_DATASET EXCERPT_:
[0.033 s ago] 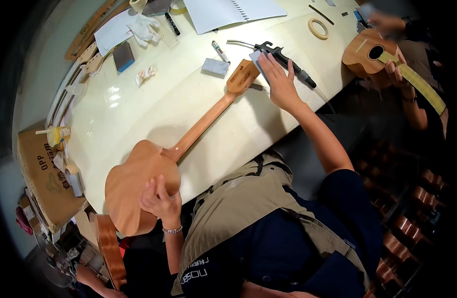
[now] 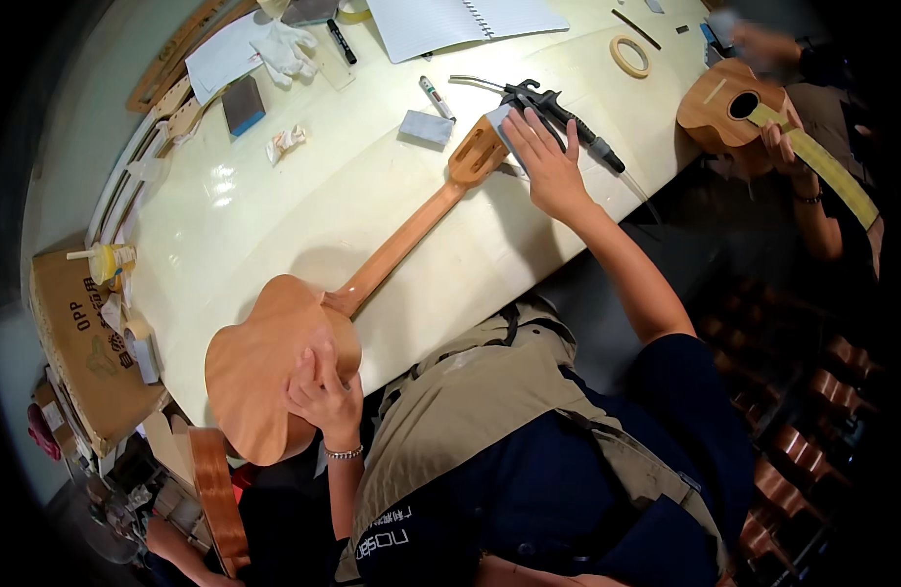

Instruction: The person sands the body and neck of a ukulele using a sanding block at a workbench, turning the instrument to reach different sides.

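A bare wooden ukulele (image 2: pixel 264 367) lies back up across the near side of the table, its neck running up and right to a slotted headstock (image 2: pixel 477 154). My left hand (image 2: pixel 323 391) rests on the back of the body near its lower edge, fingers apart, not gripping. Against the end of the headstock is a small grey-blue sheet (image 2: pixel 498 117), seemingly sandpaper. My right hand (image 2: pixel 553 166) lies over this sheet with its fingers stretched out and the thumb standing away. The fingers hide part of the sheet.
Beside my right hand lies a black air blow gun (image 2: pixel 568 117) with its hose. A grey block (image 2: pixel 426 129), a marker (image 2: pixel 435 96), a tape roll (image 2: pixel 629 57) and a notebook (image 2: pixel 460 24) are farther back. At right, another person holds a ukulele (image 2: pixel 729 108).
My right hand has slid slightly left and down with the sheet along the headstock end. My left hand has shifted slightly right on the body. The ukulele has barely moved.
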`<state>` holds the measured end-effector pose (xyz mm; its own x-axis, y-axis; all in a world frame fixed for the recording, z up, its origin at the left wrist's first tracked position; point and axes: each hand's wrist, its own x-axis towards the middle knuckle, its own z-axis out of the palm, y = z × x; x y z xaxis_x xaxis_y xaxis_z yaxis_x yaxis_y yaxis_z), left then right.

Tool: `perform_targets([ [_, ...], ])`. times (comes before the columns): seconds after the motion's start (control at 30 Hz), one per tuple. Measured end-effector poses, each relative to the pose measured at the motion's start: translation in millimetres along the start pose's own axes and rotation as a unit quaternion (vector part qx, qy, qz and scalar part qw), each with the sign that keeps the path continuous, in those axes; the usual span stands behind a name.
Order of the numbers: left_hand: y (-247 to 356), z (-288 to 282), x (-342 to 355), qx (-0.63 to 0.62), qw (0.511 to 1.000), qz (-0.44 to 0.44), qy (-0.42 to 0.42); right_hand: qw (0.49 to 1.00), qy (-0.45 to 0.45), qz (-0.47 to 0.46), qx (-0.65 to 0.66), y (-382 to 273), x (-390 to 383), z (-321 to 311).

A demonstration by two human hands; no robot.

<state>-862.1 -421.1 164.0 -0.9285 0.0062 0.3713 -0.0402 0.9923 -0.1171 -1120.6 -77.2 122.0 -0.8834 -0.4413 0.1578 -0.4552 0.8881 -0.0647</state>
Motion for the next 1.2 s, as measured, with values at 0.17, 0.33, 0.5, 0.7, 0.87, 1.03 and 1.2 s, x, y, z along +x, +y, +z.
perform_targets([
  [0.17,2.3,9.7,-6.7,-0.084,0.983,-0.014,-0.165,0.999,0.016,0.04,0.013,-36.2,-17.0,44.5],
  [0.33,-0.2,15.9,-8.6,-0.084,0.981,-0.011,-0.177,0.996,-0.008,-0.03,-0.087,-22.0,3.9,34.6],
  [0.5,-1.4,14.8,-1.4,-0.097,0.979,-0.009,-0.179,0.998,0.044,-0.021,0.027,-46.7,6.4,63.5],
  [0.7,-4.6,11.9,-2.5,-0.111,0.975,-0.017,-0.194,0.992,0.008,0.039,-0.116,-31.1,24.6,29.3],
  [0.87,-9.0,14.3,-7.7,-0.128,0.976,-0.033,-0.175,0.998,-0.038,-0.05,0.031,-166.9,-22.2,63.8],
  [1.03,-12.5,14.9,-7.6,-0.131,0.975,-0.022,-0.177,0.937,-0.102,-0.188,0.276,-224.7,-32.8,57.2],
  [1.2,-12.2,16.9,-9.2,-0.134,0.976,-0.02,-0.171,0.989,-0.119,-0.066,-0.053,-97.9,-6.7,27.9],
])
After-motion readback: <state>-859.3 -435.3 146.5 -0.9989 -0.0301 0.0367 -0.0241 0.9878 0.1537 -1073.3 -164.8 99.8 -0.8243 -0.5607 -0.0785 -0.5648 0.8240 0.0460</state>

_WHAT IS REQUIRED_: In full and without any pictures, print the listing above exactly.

_WRITTEN RESPONSE_:
[0.033 s ago] 
[now] 

Instruction: The person sands the body and neck of a ukulele using a sanding block at a workbench, turning the instrument to reach different sides.

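A bare wooden ukulele (image 2: pixel 264 367) lies back up across the near side of the table, its neck running up and right to a slotted headstock (image 2: pixel 477 154). My left hand (image 2: pixel 323 391) rests on the back of the body near its lower edge, fingers apart, not gripping. Against the end of the headstock is a small grey-blue sheet (image 2: pixel 498 117), seemingly sandpaper. My right hand (image 2: pixel 553 166) lies over this sheet with its fingers stretched out and the thumb standing away. The fingers hide part of the sheet.
Beside my right hand lies a black air blow gun (image 2: pixel 568 117) with its hose. A grey block (image 2: pixel 426 129), a marker (image 2: pixel 435 96), a tape roll (image 2: pixel 629 57) and a notebook (image 2: pixel 460 24) are farther back. At right, another person holds a ukulele (image 2: pixel 729 108).
My right hand has slid slightly left and down with the sheet along the headstock end. My left hand has shifted slightly right on the body. The ukulele has barely moved.
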`<state>` holds the measured end-effector pose (xyz mm; its own x-axis, y-axis; all in a world frame fixed for the recording, z up, its origin at the left wrist's first tracked position; point and axes: each hand's wrist, its own x-axis towards the middle knuckle, its own z-axis out of the palm, y = z × x; x y z xaxis_x xaxis_y xaxis_z yaxis_x yaxis_y yaxis_z), left then right.

Tool: `perform_targets([ [_, ...], ])`. times (comes before the columns): seconds after the motion's start (control at 30 Hz), one per tuple. Measured end-effector poses, each relative to the pose measured at the motion's start: translation in millimetres along the start pose's own axes and rotation as a unit quaternion (vector part qx, qy, qz and scalar part qw), each with the sign that keeps the path continuous, in those axes; the usual span stands behind a name.
Order of the numbers: left_hand: y (-247 to 356), z (-288 to 282), x (-342 to 355), qx (-0.63 to 0.62), qw (0.511 to 1.000), qz (-0.44 to 0.44), qy (-0.42 to 0.42); right_hand: qw (0.49 to 1.00), qy (-0.45 to 0.45), qz (-0.47 to 0.46), qx (-0.65 to 0.66), y (-382 to 273), x (-390 to 383), z (-321 to 311).

A demonstration by two human hands; no robot.

<state>-862.1 -421.1 164.0 -0.9285 0.0062 0.3713 -0.0402 0.9923 -0.1171 -1120.6 -77.2 122.0 -0.8834 -0.4413 0.1578 -0.4552 0.8881 -0.0647</state>
Motion for the next 1.2 s, as measured, with values at 0.17, 0.33, 0.5, 0.7, 0.87, 1.03 and 1.2 s, x, y, z along +x, +y, +z.
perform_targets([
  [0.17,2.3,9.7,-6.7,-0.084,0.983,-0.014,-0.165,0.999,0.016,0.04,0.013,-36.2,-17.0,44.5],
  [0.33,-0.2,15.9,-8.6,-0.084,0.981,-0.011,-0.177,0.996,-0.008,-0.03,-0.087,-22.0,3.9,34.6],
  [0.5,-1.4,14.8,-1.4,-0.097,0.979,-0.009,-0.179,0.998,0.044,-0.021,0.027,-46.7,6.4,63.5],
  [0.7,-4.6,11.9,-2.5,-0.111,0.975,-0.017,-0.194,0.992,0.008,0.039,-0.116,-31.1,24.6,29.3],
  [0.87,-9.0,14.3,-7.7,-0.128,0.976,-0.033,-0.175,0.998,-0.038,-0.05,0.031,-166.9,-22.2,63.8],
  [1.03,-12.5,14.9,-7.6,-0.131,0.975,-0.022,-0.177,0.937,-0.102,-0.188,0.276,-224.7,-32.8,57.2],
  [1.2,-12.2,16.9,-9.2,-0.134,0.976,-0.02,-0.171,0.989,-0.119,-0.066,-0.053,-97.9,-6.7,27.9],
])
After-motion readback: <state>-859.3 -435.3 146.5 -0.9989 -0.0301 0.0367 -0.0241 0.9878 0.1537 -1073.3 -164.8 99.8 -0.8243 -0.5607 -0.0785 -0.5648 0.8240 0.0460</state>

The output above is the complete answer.